Case report
A female patient aged 2 years and 5 months, being investigated due to pain and swelling in the left forearm for one month. Her parents denied episodes of fever, trauma, and other comorbidities. On physical examination, the child presented normal weight, normal skin color, she was well-hydrated, acyanotic, breathing normally and in good general conditions. Blood counts analyzed in the previous month revealed mild leukocytosis and normocytic normochromic anemia. Levels of C-reactive protein (CRP) and erythrocyte sedimentation rate (ESR) were slightly elevated.
Computed tomography (CT) of the left forearm without intravenous contrast revealed a periosteal reaction and a small area of loss of cortical compaction, especially in the ulna (Figure 1A).

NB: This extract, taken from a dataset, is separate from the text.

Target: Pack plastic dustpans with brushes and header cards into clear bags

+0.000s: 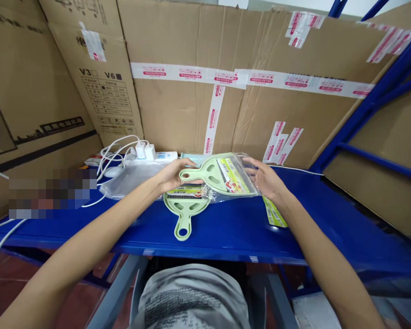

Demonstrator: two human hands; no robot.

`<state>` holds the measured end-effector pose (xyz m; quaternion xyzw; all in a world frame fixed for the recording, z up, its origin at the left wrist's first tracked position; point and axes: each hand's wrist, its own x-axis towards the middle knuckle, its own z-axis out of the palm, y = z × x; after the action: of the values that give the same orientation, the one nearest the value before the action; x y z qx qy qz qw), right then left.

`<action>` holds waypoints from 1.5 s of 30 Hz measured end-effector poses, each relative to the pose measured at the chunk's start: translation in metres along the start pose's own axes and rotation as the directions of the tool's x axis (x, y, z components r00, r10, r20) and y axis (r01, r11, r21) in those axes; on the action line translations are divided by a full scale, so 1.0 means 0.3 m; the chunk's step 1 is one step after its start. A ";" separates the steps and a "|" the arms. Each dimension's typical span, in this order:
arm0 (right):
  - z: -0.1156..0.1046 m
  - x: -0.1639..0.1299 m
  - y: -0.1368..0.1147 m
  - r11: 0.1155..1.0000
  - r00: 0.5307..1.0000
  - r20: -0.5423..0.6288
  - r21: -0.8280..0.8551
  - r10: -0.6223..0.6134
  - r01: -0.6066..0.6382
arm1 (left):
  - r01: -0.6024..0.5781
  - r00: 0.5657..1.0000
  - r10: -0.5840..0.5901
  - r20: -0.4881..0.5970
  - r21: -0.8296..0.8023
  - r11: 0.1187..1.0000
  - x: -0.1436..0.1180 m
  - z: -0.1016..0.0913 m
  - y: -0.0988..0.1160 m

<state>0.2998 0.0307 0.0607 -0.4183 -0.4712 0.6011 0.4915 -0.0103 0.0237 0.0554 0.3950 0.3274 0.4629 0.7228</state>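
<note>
A pale green dustpan (210, 179) with a printed card (233, 176) is held above the table, its handle pointing left. My left hand (173, 177) is closed at the handle end, thumb above and fingers underneath. Around the wide end of this dustpan is a clear plastic bag (244, 165), and my right hand (263, 179) grips it at the right side. Just below, a second green dustpan (183, 211) lies on the table with its handle toward me. A green-yellow printed card (274, 213) lies partly hidden under my right wrist.
The blue table (226, 233) is backed by taped cardboard (178, 109). Clear plastic bags (132, 179) lie at the left, near a power strip (166, 156) with white chargers and cables. A blue metal frame (342, 123) rises at the right.
</note>
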 end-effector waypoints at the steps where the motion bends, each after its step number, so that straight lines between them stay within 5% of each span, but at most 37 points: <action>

FIGURE 1 A. CT scan of the left forearm without administration of intravenous contrast medium showing intense metaphyseal and predominantly diaphyseal multilamellar periosteal reaction in the ulna and small area of cortical bone irregularity with loss of compaction (white arrows). B. Radiography of the left forearm after biopsies showing the periosteal reaction in the ulna and the point of collection of bone material (arrowheads).
A biopsy of the left ulna was performed with results describing signs suggestive of chronic osteomyelitis. Culture of the biopsy material did not show growth of microorganisms.
Empirical antibiotic therapy was used starting one month after diagnosis, but there was no change in clinical status. A new biopsy was performed in the third month, showing the same findings associated with negative blood culture. Radiographs of the left forearm from the second to the fifth month showed progression of the multilamellar periosteal reaction to a solid type (Figure 1B).
Chest radiography, echocardiography, levels of TSH, T4, IgG, IgA, IgM and complement components were all normal. A hypothesis of chronic recurrent multifocal osteomyelitis (CRMO) was suggested and thus treated with ibuprofen combined with methotrexate, later replaced with sulfasalazine.
Between the eighth and ninth month, pain and swelling appeared in the right mandibular region and in the left leg. A facial CT scan showed mainly periosteal reaction at the right mandibular angle with mild bone sclerosis (Figure 2). CT scan of the left leg also characterized a periosteal reaction in the tibial diaphysis with a small area of cortical alteration (Figure 3), similar to that found in the ulna.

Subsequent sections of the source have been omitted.